The Australian Government’s interim fuel security report found that at the end of last year, Australia had just 18 consumption days of petrol and 22 consumption days of diesel in stock.

The report also found that Australia’s fuel stocks were not available equally across the country and that there were significant regional variances, meaning the chance of a regional shortage could be higher than a national shortage.

The ATA and its members have been campaigning since 2014 about the need to prioritise Australia’s fuel security and this year made a detailed submission to the liquid fuel security review, concerned the government has unrealistic expectations about what would happen in a fuel shortage emergency.

“Without trucks, Australia stops,” said Crouch.

“Without fuel, supermarkets go empty, medicines don’t get delivered and waste services don’t get emptied.
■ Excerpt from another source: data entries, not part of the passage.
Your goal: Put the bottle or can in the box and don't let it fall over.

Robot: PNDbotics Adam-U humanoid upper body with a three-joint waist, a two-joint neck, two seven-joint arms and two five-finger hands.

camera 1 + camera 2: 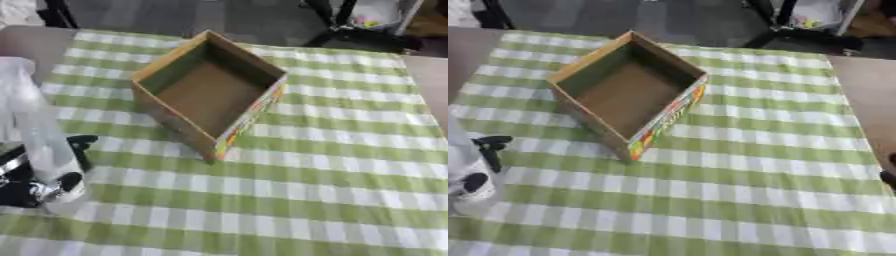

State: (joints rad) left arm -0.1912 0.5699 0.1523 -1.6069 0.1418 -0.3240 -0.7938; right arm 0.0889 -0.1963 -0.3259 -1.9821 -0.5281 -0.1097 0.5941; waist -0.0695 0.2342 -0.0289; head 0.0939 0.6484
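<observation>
One clear plastic bottle [39, 135] stands upright at the surface's left edge, the left hand [35, 175] curled around its base. Well apart sits the open cardboard box [210, 92] on green checked cloth [332, 175], nothing between.

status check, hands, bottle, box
Left hand shut on clear bottle, upright, at left edge. Box empty, path open. Right hand barely in view.

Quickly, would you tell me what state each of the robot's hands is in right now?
Left hand: curled round the clear bottle, left of the box.
Right hand: only a dark sliver at the right edge; cannot tell.
</observation>
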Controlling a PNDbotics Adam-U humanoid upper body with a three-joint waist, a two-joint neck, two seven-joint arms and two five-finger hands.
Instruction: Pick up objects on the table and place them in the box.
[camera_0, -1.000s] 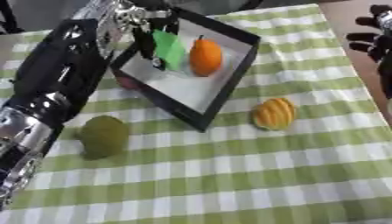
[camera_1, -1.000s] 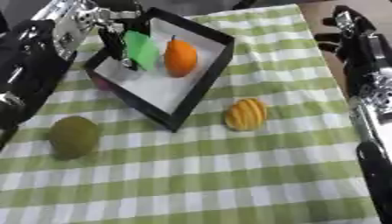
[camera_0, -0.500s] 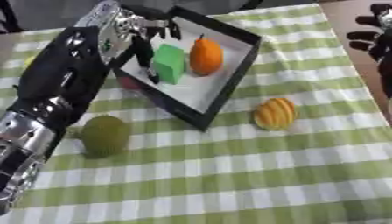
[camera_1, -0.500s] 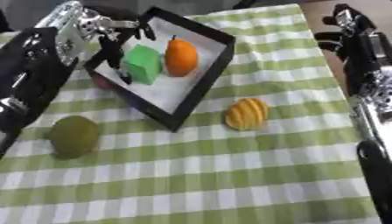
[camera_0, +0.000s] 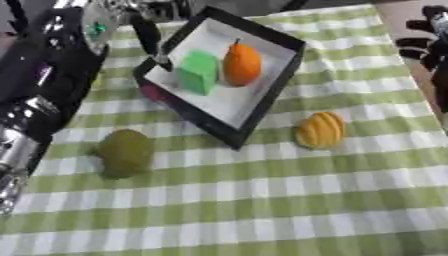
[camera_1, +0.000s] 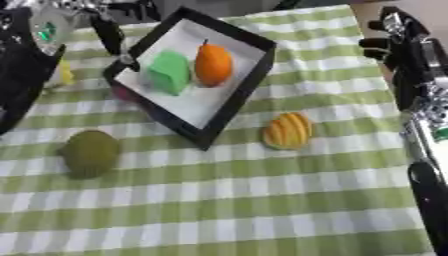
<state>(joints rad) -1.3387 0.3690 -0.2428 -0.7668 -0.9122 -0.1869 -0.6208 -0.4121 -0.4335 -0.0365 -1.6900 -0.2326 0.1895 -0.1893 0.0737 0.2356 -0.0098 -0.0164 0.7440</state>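
Box (camera_0: 262, 107), black-walled with a white floor, now holds two things: a green block (camera_0: 199, 72) and an orange fruit (camera_0: 241, 64) standing just beside it. Starting from our left robot hand (camera_0: 149, 35), we see its dark fingers straight and released, hanging over the box's near-left corner with nothing in them. A second ago that robot hand was down inside the box with the green block between its fingers; half a second ago the block already lay on the white floor and the fingers were lifting away. So we judge the green block as delivered, and the left arm as free for another pick. Moving outward, a dull green round fruit (camera_0: 125, 152) lies on the checked desk (camera_0: 262, 210) near the left arm, well apart from the box, and a ribbed yellow-orange fruit (camera_0: 320, 130) lies just beyond the box's right wall. A small yellow thing (camera_1: 63, 75) shows at the left of the box, partly hidden by the arm. Our right robot hand (camera_1: 389, 42) waits at the upper right edge, its fingers curled on nothing. Both loose fruits remain to be boxed.
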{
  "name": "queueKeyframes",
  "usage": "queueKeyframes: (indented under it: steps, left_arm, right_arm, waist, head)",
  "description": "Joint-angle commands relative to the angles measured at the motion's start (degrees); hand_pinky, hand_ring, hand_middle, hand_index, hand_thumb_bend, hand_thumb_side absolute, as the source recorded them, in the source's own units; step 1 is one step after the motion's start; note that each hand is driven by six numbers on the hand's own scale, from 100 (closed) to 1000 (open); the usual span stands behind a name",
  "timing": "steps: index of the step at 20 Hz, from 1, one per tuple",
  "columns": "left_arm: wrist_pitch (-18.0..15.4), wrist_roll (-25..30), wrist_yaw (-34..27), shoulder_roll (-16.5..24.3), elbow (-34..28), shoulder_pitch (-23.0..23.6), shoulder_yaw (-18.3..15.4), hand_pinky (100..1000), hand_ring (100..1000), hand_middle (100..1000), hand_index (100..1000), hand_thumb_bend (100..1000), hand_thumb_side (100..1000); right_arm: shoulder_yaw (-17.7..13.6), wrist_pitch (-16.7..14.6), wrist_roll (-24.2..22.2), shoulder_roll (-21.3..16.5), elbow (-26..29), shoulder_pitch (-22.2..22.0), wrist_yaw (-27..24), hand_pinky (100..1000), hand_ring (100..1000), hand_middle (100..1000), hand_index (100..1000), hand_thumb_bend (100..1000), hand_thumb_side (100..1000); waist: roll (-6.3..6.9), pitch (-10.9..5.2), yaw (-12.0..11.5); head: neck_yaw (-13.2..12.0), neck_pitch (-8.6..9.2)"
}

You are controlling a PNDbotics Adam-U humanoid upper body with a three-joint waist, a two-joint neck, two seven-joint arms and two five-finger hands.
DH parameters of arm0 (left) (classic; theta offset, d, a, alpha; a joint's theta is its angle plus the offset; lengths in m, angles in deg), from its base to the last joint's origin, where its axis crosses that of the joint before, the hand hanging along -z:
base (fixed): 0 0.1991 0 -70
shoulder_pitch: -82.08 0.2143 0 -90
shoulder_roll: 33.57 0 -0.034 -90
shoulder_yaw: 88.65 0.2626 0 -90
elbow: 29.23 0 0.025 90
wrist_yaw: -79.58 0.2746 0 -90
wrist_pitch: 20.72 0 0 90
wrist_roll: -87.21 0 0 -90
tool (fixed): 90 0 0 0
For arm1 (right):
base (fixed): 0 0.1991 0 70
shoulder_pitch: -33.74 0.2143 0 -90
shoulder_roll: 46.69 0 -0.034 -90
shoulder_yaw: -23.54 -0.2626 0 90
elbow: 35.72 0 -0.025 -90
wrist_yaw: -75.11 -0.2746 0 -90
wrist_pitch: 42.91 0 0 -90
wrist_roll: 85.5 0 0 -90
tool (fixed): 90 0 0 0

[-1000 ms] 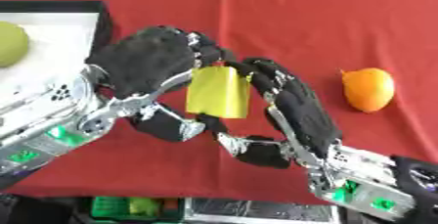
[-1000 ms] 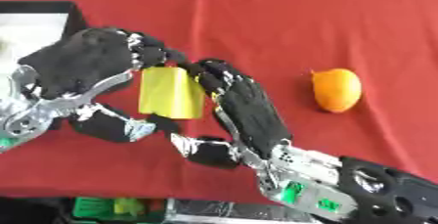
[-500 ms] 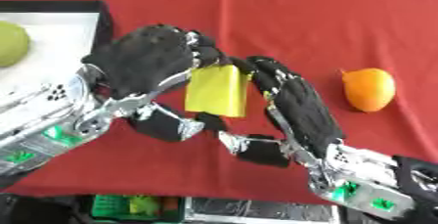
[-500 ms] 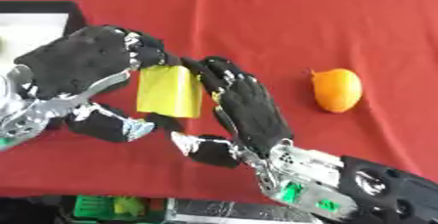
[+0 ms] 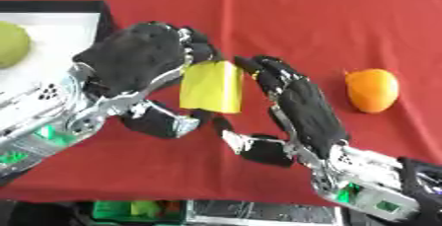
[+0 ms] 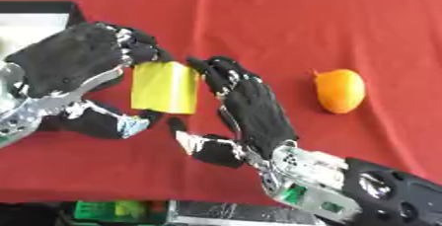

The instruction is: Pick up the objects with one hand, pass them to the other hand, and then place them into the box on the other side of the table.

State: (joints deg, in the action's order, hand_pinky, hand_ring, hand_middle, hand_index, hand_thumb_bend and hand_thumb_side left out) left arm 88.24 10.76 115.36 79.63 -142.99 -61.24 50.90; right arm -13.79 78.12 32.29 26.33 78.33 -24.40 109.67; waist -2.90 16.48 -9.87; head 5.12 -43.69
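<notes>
My left hand (image 5: 138, 64) curls its fingers on the flat yellow block (image 5: 211, 88) mid-air over the red tabletop (image 5: 285, 18), while my right hand (image 5: 302, 106) rests outstretched against its other edge for the handover.

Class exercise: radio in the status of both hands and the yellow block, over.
Left hand curled on yellow block. Right hand open beside it, fingers touching. Orange fruit waiting. White box holds green fruit.
</notes>
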Motion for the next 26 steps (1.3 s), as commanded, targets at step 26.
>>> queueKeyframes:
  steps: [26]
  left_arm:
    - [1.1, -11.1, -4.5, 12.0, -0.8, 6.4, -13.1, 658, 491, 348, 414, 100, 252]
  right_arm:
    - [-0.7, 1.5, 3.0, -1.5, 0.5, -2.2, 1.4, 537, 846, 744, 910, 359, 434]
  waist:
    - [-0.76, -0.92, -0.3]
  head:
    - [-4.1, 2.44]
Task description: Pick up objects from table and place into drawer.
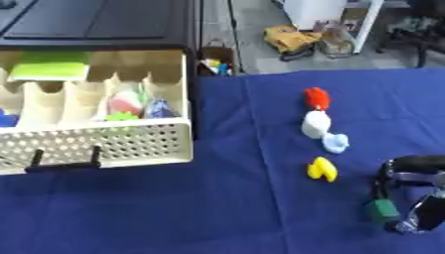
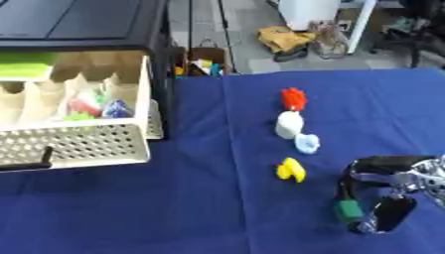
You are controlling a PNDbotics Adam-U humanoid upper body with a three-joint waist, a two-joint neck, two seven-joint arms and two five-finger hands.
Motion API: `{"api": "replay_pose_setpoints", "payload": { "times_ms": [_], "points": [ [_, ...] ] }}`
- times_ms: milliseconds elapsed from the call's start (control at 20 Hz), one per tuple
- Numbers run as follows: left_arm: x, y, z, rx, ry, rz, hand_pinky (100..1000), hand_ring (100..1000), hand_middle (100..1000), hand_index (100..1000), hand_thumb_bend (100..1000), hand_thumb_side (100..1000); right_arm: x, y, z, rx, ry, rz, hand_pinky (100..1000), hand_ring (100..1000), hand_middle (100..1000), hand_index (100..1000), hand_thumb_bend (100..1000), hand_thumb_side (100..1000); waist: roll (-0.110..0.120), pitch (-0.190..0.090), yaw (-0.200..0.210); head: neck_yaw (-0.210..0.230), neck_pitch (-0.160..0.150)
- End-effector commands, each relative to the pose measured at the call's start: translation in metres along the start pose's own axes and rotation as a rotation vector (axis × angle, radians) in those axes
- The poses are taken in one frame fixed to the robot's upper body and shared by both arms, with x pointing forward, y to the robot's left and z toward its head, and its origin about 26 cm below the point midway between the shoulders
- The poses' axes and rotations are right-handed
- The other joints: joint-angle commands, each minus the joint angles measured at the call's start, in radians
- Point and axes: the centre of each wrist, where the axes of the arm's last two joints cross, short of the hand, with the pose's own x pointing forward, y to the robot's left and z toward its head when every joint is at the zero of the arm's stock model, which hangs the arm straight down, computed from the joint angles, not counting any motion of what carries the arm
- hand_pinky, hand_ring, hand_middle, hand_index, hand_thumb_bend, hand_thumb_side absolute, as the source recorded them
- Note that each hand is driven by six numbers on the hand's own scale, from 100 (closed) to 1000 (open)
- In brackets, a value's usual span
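Nearest, right hand (image 2: 382, 198) low at right, fingers curled, pinching a green block (image 2: 348, 210) just above the cloth (image 1: 217, 208). Best lifted clear before swinging left, passing in front of the yellow toy (image 1: 323, 169), blue toy (image 1: 335, 143), white toy (image 1: 316, 124) and red toy (image 1: 317, 98). Wide bare cloth between toys and open drawer (image 1: 96, 144) far left; watch its perforated front wall, drop into a free slot.

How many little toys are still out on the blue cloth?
4, in a line: a red spiky toy farthest, a white rounded toy below it, a pale blue toy touching that, and a yellow duck-like toy nearest. The green block is at the right hand.
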Motion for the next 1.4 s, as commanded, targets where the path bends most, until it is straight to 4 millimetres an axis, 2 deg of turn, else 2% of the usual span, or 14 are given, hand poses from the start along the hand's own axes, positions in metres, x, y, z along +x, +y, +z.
{"api": "replay_pose_setpoints", "payload": {
  "times_ms": [50, 700, 900, 1100, 1400],
  "points": [
    [0.0031, -0.0018, -0.0060, -0.014, -0.024, 0.003, 399, 584, 628, 811, 253, 944, -0.0051, -0.0063, 0.0061, -0.042, 0.030, 0.007, 694, 773, 529, 682, 431, 286, 0.000, -0.014, -0.001, -0.003, -0.010],
    [0.0029, -0.0025, -0.0061, -0.017, -0.025, 0.004, 398, 584, 628, 811, 249, 940, -0.0091, -0.0005, 0.0015, -0.048, 0.044, -0.004, 684, 761, 512, 665, 433, 206, 0.001, -0.011, 0.001, -0.004, -0.013],
    [0.0029, -0.0026, -0.0063, -0.018, -0.025, 0.005, 398, 584, 628, 811, 247, 940, -0.0094, -0.0005, 0.0011, -0.054, 0.042, -0.009, 678, 750, 496, 647, 418, 210, 0.000, -0.010, 0.000, -0.005, -0.014],
    [0.0030, -0.0023, -0.0064, -0.018, -0.025, 0.004, 398, 584, 628, 812, 247, 941, -0.0090, -0.0015, 0.0016, -0.082, 0.037, -0.024, 655, 725, 457, 592, 382, 240, -0.001, -0.012, 0.000, -0.006, -0.013],
    [0.0031, -0.0018, -0.0067, -0.018, -0.023, 0.004, 399, 584, 629, 812, 246, 940, -0.0060, -0.0049, 0.0037, -0.129, 0.029, -0.034, 643, 711, 429, 574, 365, 256, -0.004, -0.015, -0.003, -0.007, -0.013]
  ]
}}
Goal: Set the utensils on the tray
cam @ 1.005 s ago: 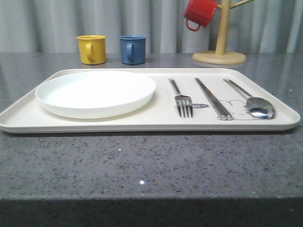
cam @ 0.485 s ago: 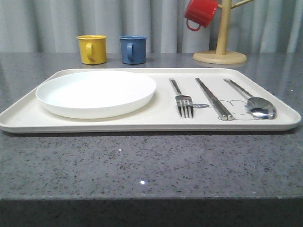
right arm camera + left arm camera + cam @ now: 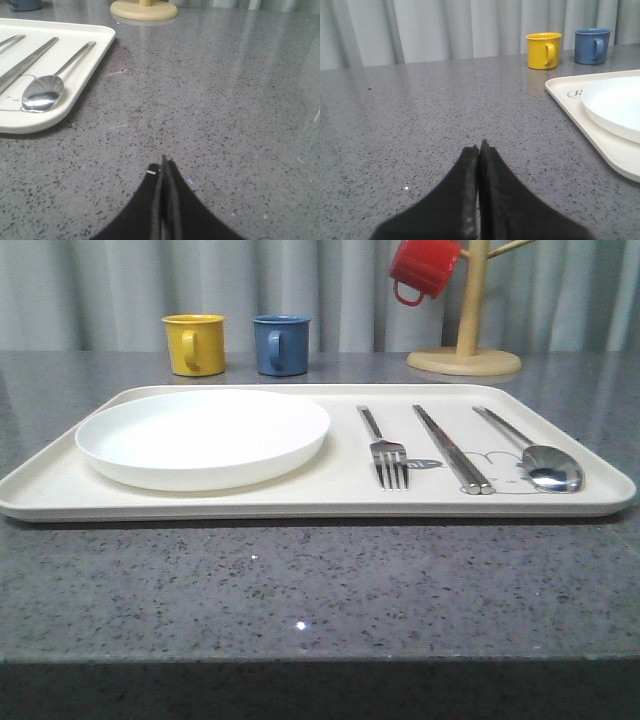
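Observation:
The cream tray (image 3: 330,502) lies across the grey table. On its right half rest a silver fork (image 3: 385,450), a pair of chopsticks (image 3: 450,448) and a spoon (image 3: 535,455), side by side. The spoon (image 3: 45,90) and chopsticks (image 3: 25,62) also lie on the tray (image 3: 75,107) in the right wrist view. My left gripper (image 3: 479,148) is shut and empty over bare table, left of the tray (image 3: 600,145). My right gripper (image 3: 164,162) is shut and empty over bare table, right of the tray.
A round white plate (image 3: 200,435) takes up the tray's left half. A yellow mug (image 3: 193,343) and a blue mug (image 3: 281,344) stand behind the tray. A wooden mug tree (image 3: 465,350) at the back right carries a red mug (image 3: 422,268).

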`<action>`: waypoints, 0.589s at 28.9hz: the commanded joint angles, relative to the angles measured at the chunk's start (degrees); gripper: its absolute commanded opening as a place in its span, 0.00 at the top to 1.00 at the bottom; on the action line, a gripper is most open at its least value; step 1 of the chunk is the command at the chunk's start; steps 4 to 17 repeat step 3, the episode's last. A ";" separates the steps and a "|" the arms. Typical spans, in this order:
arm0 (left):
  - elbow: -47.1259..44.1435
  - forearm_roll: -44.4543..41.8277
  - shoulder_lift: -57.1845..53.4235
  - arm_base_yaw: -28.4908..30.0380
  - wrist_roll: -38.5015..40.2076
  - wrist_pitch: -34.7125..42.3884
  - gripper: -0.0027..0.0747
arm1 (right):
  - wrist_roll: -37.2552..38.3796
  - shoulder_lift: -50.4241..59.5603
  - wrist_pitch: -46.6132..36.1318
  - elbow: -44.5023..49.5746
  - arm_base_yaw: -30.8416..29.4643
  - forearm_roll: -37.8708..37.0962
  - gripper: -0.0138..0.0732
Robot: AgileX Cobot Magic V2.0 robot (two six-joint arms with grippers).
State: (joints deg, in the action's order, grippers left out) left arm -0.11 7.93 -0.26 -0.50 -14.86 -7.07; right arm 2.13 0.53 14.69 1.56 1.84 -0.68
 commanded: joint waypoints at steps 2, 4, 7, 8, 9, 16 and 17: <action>-0.12 0.11 -1.26 -0.11 0.54 4.71 0.99 | -0.37 1.13 -5.10 -0.74 -0.21 -0.04 0.92; -0.12 0.11 -1.26 -0.11 0.54 4.71 0.99 | -0.37 1.13 -5.10 -0.74 -0.21 -0.04 0.92; -0.12 0.11 -1.26 -0.11 0.54 4.71 0.99 | -0.37 1.13 -5.10 -0.74 -0.21 -0.04 0.92; -0.12 0.11 -1.26 -0.11 0.54 4.71 0.99 | -0.37 1.13 -5.10 -0.74 -0.21 -0.04 0.92; -0.12 0.11 -1.26 -0.11 0.54 4.71 0.99 | -0.37 1.13 -5.10 -0.74 -0.21 -0.04 0.92; -0.12 0.11 -1.26 -0.11 0.54 4.71 0.99 | -0.37 1.13 -5.10 -0.74 -0.21 -0.04 0.92; -0.12 0.11 -1.26 -0.11 0.54 4.71 0.99 | -0.37 1.13 -5.10 -0.74 -0.21 -0.04 0.92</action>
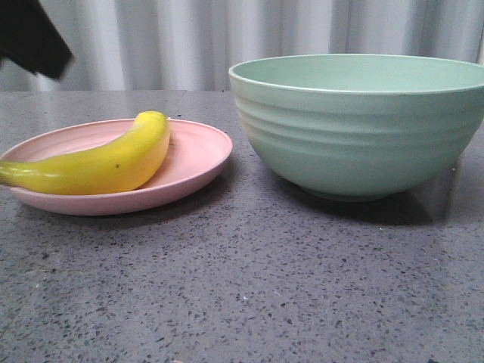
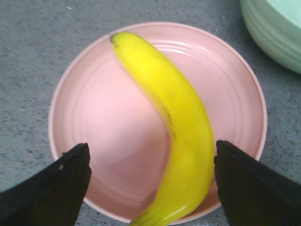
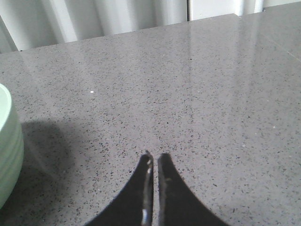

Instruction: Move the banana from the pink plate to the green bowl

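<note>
The yellow banana (image 1: 98, 162) lies on the pink plate (image 1: 198, 155) at the left of the table. The green bowl (image 1: 359, 125) stands to its right, empty as far as I can see. In the left wrist view my left gripper (image 2: 153, 155) is open and hovers above the plate (image 2: 103, 122), its fingers straddling the near half of the banana (image 2: 174, 122) without touching it. Part of the left arm (image 1: 32, 36) shows dark at the top left of the front view. My right gripper (image 3: 154, 157) is shut and empty over bare table beside the bowl (image 3: 7, 150).
The grey speckled tabletop (image 1: 249, 287) stretches in front of the plate and bowl. A pale curtain (image 1: 189, 38) hangs behind the table. The bowl's edge shows in the left wrist view (image 2: 277, 33), close to the plate.
</note>
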Robot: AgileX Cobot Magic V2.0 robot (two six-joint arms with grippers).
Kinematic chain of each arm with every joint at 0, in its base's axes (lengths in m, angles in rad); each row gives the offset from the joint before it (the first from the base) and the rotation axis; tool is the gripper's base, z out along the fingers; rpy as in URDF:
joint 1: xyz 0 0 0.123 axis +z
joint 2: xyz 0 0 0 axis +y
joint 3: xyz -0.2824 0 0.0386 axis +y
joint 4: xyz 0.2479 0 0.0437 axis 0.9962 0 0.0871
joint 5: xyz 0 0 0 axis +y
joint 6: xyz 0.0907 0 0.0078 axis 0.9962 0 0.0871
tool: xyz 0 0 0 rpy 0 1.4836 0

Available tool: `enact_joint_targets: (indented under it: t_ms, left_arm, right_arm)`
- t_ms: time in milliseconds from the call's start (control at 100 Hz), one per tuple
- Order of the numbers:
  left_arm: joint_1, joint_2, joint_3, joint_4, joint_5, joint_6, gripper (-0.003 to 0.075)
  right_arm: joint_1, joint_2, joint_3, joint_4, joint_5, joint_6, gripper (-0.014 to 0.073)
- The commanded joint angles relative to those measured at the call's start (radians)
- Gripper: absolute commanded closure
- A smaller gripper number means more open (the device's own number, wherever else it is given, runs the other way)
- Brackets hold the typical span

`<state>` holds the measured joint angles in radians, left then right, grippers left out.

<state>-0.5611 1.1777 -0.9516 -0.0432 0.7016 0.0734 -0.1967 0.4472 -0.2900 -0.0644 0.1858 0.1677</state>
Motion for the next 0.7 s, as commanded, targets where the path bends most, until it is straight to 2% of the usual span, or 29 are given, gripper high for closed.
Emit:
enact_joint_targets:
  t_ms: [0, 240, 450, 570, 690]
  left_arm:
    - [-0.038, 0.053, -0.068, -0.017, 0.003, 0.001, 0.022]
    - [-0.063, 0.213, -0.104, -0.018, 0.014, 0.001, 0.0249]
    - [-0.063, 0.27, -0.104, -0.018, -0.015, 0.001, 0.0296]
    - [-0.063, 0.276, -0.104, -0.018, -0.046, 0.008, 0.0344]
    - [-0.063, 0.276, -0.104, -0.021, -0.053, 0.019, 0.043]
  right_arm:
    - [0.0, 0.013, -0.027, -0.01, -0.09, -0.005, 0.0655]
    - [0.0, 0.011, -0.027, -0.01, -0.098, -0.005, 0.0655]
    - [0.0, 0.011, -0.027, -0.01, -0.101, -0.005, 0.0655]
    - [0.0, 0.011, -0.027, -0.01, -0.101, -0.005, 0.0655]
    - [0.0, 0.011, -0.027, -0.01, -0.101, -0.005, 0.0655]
The government’s own just-released freight strategy identifies that most commodities produced or consumed in Australia are delivered by road.

“In our submission, the ATA called for domestic fuel security as well as the need for the government to address legal uncertainties that trucking businesses would face if expected by government to prioritise the delivery of particular goods during a fuel emergency.

“During a fuel shortage emergency, there is no guarantee that trucking businesses would have the commercial ability to implement government priorities, and with our supply chains increasingly operating on a just-in-time delivery model, once trucks stop we quickly start running out of consumer goods,” he said.

(Image: Australian Trucking Association Chair, Geoff Crouch.)